The results showed CDKN2A/B loss (6/49, 12%), TSC2 (6/52, 12%), TET2 (4/37, 11%), and ARID2 (4/38, 11%). Some KRAS-mutated patients had targetable genomic alterations (GA). A total of 9% of the patients were positive for MET genomic alteration (7/79), including two amplifications, one exon 14 deletion, one T1010I mutation, one D428G mutation, one A347T mutation (Variants of Unknown Significance, VUS), and one T948H mutation (VUS). GAs of the EGFR gene were found in 5% of the patients (4/85: 1 patient had E282K mutation, 1 patient had T790M and L858R mutation, and 2 patients had amplification). In total, 4% had ERBB2 mutation (3/78), including two patients who had amplification and one who had E645K mutation. A total of 3% of the patients had BRAF amplification (2/81), and 1% of patients (1/80) were positive for ALK.

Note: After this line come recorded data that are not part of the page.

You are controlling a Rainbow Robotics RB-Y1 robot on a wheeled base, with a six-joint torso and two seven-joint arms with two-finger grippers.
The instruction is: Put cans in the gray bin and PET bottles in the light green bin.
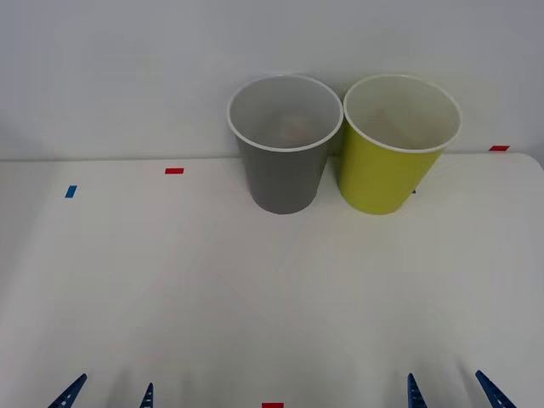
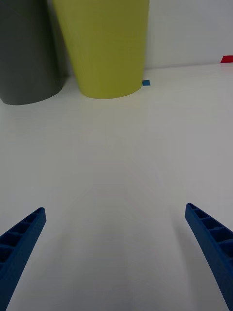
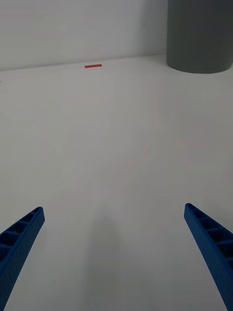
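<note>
The gray bin (image 1: 285, 178) stands upright at the back middle of the white table, its pale inside open to view. Touching or nearly touching its right side is the light green bin (image 1: 387, 174). No cans or PET bottles are in view. My left gripper (image 1: 112, 393) hangs open over the table's front left, with nothing between its fingers. My right gripper (image 1: 448, 391) is open and bare at the front right. The right wrist view has both bins ahead, gray bin (image 2: 26, 53) and light green bin (image 2: 104, 43). The left wrist view has the gray bin (image 3: 201, 34) far ahead.
Small tape marks lie on the table: red (image 1: 174, 171), blue (image 1: 70, 191), red (image 1: 499, 148) at the back right, and red (image 1: 272, 405) at the front edge. A pale wall rises right behind the bins. Bare table stretches between grippers and bins.
</note>
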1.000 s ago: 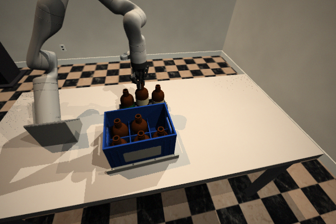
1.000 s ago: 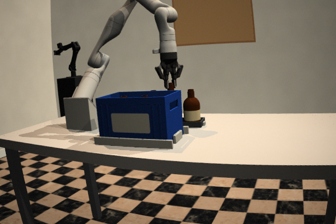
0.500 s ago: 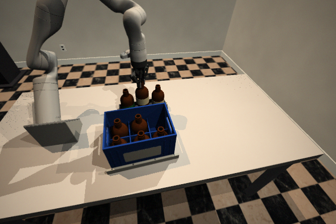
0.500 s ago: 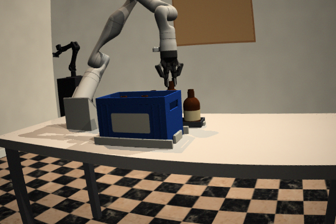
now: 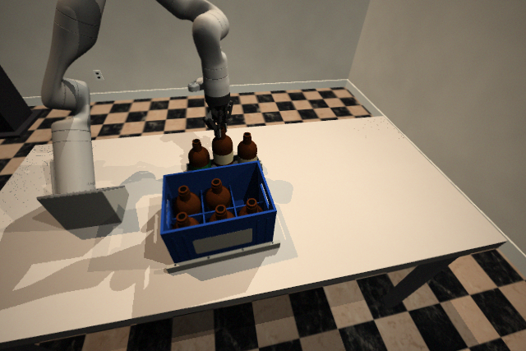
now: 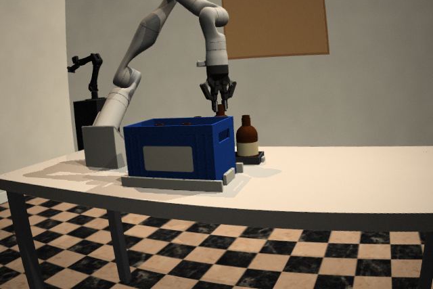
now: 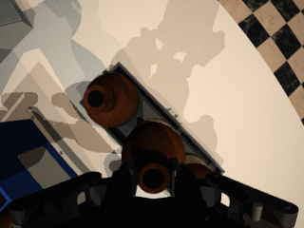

The univariate COX analysis revealed a statistically significant (p < 0.05) association between OS and PD-L1 status. Patients with a PD-L1 level ≥50% showed a longer OS compared with PD-L1-negative patients (HR; 95% CI; p < 0.01). The median OS for PD-L1-negative patients is 7.1 months. The median OS for patients who had PD-L1 between 1% and 50% is 8.1 months. For patients who had PD-L1 ≥ 50%, the lower 95% CI of the median OS is 19 months (Figure 3A). The median OS was also significantly worse with KRAS comutation CDKN2A/B loss (4.2 vs. 16.9 months, HR = 3.07 (1.09–8.69), p < 0.05, Figure 3B) and MET (3.4 vs. 17 months, HR = 3.80 (1.44–10.05), p < 0.01, Figure 3C) which were included for the multivariate analysis. The association of OS with other KRAS comutations was not statistically significant, including STK11 (HR = 1.13 (0.43–2.97), p = 0.812), KEAP1 (HR = 1.83 (0.51–6.54), p = 0.35), ARID1A (HR = 0.24 (0.03–1.80), p = 0.166), ATM (HR = 0.52 (0.16–1.72), p = 0.285), TSC2 (HR = 2.37 (0.66–8.46), p = 0.183), MYC (HR = 2.78 (0.91–8.43), p = 0.071), and others (Supplementary Table S1).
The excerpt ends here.